# Testing REBEL-large on the AI Act

In [14]:
from transformers import pipeline
from rebel_re_model import extract_triplets

In [15]:
triplet_extractor = pipeline('text2text-generation', model='Babelscape/rebel-large', tokenizer='Babelscape/rebel-large')

Special tokens have been added in the vocabulary, make sure the associated word embeddings are fine-tuned or trained.


In [16]:
# Get sample AI Act text
with open('sample_knowledge_graph_section.txt', 'r') as file:
    # Read the file content into a string
    ai_act_string = file.read()

ai_act_string

'A variety of AI systems can generate large quantities of synthetic content that becomes increasingly hard for humans to distinguish from human-generated and authentic content. The wide availability and increasing capabilities of those systems have a significant impact on the integrity and trust in the information ecosystem, raising new risks of misinformation and manipulation at scale, fraud, impersonation and consumer deception. In the light of those impacts, the fast technological pace and the need for new methods and techniques to trace origin of information, it is appropriate to require providers of those systems to embed technical solutions that enable marking in a machine readable format and detection that the output has been generated or manipulated by an AI system and not a human. Such techniques and methods should be sufficiently reliable, interoperable, effective and robust as far as this is technically feasible, taking into account available techniques or a combination of s

## Testing on the sample AI Act paragraph

In [17]:
# We need to use the tokenizr manually since we need special tokens.
extracted_text = triplet_extractor.tokenizer.batch_decode([triplet_extractor(ai_act_string, return_tensors=True, return_text=False)[0]["generated_token_ids"]])
extracted_text[0]

'<s><triplet> impersonation <subj> fraud <obj> subclass of</s>'

## Testing on a single sentence from the AI Act

In [20]:
# Testing on a shorter string
ai_act_one_sentence = "A variety of AI systems can generate large quantities of synthetic content that becomes increasingly hard for humans to distinguish from human-generated and authentic content."

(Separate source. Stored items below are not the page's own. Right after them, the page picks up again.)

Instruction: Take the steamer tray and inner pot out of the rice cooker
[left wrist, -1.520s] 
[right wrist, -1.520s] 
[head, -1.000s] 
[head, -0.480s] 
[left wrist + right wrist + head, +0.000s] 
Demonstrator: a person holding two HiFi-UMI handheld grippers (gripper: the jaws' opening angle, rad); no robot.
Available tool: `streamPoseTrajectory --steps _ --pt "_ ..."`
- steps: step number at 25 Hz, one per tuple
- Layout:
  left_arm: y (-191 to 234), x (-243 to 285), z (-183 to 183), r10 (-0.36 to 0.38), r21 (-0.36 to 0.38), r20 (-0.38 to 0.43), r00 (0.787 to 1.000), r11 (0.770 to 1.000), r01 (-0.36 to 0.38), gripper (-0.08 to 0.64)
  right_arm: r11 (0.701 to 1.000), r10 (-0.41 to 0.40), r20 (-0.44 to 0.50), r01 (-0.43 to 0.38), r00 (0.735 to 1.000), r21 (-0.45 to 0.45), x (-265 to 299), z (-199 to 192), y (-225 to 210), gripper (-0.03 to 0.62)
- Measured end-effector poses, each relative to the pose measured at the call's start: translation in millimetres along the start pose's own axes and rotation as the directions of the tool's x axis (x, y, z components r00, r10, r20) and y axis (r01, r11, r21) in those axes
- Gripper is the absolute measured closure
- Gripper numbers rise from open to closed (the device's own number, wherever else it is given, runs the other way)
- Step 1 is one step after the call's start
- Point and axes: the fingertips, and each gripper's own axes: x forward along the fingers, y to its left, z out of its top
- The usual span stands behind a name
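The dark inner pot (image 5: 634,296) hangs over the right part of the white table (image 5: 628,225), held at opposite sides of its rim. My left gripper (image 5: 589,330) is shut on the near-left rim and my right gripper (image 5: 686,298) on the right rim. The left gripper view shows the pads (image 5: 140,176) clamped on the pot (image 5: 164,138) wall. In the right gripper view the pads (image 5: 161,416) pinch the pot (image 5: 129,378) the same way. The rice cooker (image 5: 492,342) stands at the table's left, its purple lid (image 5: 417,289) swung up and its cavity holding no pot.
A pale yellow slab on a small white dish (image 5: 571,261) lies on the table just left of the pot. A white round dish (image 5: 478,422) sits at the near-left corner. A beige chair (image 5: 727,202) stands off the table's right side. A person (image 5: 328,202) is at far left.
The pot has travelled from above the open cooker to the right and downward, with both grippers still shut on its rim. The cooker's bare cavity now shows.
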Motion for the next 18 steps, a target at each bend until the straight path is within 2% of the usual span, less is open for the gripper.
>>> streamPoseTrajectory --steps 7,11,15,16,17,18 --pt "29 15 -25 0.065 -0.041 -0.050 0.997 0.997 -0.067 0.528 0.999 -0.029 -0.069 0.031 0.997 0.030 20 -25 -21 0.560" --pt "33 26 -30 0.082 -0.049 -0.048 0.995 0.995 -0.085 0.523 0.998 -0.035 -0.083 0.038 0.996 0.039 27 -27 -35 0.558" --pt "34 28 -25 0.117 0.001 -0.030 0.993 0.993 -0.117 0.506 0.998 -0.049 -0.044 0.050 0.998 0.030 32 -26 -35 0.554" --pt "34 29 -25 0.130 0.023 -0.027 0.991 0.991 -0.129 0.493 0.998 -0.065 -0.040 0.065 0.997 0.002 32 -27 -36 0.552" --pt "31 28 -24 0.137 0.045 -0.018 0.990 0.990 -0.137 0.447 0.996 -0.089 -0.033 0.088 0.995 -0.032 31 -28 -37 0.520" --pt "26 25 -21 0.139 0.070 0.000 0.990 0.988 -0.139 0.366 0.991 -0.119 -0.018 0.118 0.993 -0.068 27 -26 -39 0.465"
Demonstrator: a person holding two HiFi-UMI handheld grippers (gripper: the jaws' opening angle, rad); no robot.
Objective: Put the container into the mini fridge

extracted_text = triplet_extractor.tokenizer.batch_decode([triplet_extractor(ai_act_one_sentence,  return_tensors=True, return_text=False)[0]["generated_token_ids"]])
extracted_text[0]

'<s><triplet> synthetic content <subj> authentic content <obj> opposite of <triplet> authentic content <subj> synthetic content <obj> opposite of</s>'

## Testing on three sentences from the AI Act

In [23]:
ai_act_three_sentences = "A variety of AI systems can generate large quantities of synthetic content that becomes increasingly hard for humans to distinguish from human-generated and authentic content. The wide availability and increasing capabilities of those systems have a significant impact on the integrity and trust in the information ecosystem, raising new risks of misinformation and manipulation at scale, fraud, impersonation and consumer deception."

extracted_text = triplet_extractor.tokenizer.batch_decode([triplet_extractor(ai_act_three_sentences,  return_tensors=True, return_text=False)[0]["generated_token_ids"]])
extracted_text[0]

'<s><triplet> impersonation <subj> fraud <obj> subclass of</s>'

# First Impresions

The model seems to only output one or two relations, regardless of the input length.

## Passing in the sample paragraph one sentence at a time

In [26]:
sentences = ai_act_string.split(".")

# The last sentence is empty, let's test what the model outputs
sentences[7]

''

In [24]:
for sentence in sentences:
    extracted_text = triplet_extractor.tokenizer.batch_decode([triplet_extractor(sentence,  return_tensors=True, return_text=False)[0]["generated_token_ids"]])
    print(extracted_text[0])

<s><triplet> synthetic content <subj> authentic content <obj> opposite of <triplet> authentic content <subj> synthetic content <obj> opposite of</s>
<s><triplet> impersonation <subj> fraud <obj> subclass of</s>
<s><triplet> AI <subj> AI system <obj> studies <triplet> AI system <subj> AI <obj> studied by</s>
<s><triplet> watermark <subj> metadata <obj> subclass of</s>
<s><triplet> state-of-the-art <subj> technological <obj> instance of</s>
<s><triplet> AI model <subj> model <obj> subclass of</s>
<s><triplet> assistive function <subj> AI systems <obj> subclass of</s>
<s><triplet> World War I <subj> World War II <obj> followed by <triplet> World War II <subj> World War I <obj> follows</s>


# Hallucinaitons
The model hallucinate relations if passed in an empty string. For example, the model outputted the triplet (World War I, followed by, World War II)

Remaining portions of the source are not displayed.